Wird es Widerstand geben?
STOSS: Die Sinnhaftigkeit sieht wohl jeder ein. Und am Ende des Tages wird es auch darauf hinauslaufen, dass die Fachverbände diesem Modell folgen.

Zurück nach Rio – das Thema Sicherheit wird immer wichtiger. Inwieweit überschattet die weltpolitische Lage, der Terror, den Sport?
STOSS: Die Belastung wird immer größer. Terrorismus ist ein ständiger Begleiter, was wir im Flugverkehr gewohnt sind, wird auch bei Sportveranstaltungen Einzug halten. Das ist schade, weil es betrübt. Und möglicherweise wird der Sport für etwas verantwortlich gemacht, wofür man nichts kann.

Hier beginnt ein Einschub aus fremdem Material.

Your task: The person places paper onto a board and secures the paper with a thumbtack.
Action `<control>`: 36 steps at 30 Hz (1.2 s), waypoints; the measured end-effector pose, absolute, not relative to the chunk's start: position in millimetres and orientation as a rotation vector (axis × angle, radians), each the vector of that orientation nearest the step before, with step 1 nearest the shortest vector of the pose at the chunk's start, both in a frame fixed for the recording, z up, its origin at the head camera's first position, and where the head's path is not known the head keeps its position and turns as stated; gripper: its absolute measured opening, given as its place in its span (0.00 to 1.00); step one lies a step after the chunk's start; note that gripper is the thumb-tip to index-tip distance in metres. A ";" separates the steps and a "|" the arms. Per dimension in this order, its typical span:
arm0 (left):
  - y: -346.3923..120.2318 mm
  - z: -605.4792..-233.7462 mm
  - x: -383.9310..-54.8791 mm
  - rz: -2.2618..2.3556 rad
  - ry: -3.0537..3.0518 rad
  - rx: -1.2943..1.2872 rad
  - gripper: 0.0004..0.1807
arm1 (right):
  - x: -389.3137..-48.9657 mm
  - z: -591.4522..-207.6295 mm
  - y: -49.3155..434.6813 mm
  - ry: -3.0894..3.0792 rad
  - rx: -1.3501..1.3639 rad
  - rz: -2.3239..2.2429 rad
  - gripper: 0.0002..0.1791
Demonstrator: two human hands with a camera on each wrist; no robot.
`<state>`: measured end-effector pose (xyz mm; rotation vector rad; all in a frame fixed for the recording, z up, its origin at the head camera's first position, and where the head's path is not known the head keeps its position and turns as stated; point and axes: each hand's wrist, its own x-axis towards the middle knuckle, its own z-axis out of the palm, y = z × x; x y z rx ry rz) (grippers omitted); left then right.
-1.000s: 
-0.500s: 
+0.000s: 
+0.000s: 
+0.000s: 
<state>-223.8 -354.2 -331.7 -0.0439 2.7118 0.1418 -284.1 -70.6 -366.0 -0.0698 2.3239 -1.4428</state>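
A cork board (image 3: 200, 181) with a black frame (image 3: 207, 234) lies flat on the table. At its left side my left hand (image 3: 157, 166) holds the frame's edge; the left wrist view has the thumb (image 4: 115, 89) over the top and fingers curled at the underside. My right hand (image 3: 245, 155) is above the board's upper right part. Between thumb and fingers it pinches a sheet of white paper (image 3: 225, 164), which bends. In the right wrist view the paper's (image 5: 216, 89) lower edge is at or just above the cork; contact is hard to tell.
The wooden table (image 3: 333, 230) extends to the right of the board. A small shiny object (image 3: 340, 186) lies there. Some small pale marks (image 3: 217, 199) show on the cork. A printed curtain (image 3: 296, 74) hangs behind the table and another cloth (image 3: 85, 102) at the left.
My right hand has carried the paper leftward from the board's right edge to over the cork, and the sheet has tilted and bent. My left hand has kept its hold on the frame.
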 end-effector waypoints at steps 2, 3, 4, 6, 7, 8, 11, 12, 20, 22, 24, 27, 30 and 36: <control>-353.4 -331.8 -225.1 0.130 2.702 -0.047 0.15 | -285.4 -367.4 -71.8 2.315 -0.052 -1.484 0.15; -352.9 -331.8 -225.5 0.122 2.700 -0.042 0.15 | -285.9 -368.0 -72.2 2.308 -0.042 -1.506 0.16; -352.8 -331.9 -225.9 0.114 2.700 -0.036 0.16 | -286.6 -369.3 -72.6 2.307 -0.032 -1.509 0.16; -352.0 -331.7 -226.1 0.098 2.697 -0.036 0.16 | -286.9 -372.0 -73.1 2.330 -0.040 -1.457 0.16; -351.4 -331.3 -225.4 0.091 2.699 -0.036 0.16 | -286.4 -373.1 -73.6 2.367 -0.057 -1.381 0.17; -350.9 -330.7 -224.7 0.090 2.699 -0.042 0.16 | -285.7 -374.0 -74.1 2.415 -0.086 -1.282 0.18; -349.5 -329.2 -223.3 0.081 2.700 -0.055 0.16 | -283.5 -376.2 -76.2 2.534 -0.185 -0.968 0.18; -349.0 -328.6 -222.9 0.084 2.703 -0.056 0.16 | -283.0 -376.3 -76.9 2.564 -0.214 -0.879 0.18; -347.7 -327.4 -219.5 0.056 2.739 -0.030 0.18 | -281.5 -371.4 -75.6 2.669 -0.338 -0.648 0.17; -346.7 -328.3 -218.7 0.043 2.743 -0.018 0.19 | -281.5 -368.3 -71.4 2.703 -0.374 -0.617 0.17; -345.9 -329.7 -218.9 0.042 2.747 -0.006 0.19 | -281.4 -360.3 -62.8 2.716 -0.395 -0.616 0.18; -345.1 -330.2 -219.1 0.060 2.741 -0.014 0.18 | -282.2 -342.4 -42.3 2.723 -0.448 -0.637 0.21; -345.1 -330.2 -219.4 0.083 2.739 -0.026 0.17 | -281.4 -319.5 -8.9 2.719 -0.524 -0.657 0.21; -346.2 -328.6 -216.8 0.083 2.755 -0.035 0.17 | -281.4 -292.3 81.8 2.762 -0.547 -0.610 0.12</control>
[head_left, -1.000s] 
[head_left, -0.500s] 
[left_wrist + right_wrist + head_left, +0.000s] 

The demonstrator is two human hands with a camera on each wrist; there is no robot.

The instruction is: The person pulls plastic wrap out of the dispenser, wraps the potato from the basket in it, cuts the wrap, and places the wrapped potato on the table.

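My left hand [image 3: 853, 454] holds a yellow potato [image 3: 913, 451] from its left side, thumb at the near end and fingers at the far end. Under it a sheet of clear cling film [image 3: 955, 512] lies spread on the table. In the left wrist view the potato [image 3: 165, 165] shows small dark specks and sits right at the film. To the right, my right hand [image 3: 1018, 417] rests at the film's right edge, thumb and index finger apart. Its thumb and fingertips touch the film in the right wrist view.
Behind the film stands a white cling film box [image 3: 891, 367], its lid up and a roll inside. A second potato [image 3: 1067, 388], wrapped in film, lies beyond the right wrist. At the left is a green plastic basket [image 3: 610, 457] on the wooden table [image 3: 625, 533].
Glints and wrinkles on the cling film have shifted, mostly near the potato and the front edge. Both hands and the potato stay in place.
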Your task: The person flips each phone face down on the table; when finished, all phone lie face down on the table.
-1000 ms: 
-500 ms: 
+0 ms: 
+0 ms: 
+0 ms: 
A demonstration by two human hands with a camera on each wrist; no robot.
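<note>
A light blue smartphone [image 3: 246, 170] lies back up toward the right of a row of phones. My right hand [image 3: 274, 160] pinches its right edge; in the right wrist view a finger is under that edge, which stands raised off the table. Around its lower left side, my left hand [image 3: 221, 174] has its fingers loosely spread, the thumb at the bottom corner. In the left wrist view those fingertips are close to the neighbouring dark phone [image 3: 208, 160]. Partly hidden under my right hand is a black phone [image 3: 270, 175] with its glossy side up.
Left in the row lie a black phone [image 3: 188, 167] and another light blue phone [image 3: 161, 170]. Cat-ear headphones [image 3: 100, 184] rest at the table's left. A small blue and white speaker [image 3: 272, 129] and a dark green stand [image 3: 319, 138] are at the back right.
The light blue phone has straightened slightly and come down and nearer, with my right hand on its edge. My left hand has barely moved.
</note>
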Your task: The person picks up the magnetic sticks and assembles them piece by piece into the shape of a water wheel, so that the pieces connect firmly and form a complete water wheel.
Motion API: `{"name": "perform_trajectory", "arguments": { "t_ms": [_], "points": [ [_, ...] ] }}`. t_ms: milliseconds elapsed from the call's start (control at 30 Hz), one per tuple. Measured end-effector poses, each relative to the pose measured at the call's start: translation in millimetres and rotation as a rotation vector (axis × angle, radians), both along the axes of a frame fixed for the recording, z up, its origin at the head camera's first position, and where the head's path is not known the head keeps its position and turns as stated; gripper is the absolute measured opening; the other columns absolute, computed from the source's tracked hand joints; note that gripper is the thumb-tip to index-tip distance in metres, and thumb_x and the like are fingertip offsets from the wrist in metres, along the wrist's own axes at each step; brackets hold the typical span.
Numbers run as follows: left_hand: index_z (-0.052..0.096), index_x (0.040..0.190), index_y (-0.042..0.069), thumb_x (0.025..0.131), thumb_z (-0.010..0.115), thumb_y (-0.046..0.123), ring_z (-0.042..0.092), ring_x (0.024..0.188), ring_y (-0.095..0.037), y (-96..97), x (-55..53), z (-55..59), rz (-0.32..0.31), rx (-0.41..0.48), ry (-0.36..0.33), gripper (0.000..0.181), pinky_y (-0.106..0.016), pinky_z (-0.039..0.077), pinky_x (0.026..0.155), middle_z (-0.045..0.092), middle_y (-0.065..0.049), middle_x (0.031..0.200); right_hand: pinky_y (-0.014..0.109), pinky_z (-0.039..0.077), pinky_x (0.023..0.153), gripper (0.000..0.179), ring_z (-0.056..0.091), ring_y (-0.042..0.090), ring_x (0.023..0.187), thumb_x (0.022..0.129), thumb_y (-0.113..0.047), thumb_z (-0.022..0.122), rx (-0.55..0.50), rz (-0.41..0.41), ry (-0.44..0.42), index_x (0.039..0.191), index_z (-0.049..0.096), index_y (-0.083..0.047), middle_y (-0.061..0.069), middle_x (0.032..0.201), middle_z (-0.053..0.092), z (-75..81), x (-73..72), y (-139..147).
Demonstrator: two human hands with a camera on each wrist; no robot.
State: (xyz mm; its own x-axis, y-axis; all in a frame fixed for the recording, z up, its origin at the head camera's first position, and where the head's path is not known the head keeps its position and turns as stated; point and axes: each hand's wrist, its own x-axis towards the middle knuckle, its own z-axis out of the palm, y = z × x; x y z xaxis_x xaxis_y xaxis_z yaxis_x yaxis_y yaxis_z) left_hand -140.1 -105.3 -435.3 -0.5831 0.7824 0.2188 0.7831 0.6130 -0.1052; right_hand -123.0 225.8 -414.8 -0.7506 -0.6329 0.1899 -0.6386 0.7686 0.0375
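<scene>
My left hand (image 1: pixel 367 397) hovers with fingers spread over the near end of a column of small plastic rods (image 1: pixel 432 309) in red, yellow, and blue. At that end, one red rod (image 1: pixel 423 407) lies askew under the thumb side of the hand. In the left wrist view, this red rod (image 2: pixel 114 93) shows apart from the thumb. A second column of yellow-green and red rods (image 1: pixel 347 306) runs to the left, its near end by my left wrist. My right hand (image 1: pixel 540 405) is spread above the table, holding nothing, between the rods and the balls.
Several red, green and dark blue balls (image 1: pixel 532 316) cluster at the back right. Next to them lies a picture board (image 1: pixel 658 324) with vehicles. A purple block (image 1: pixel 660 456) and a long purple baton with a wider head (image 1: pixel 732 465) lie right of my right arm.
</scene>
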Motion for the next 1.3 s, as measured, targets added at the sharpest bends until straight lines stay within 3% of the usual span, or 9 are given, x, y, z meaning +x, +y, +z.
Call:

Kann es sein, dass Olympische Spiele nicht durchführbar sind?
STOSS: Das befürchte ich nicht. Ausschließen kann man es aber nicht, wenn etwa biologische und chemische Waffen zum Einsatz kommen. Dann gute Nacht!

Sollte sich Österreich wieder für Olympische Spiele bewerben?
STOSS: Ich würde das positiv sehen, aber die Initiative muss von einer Gebietskörperschaft ausgehen. 2026 wäre die nächste Chance, da müsste man aber rasch aktiv werden. Sommerspiele würde ich aufgrund unserer schlechten Sport-Infrastruktur ausschließen.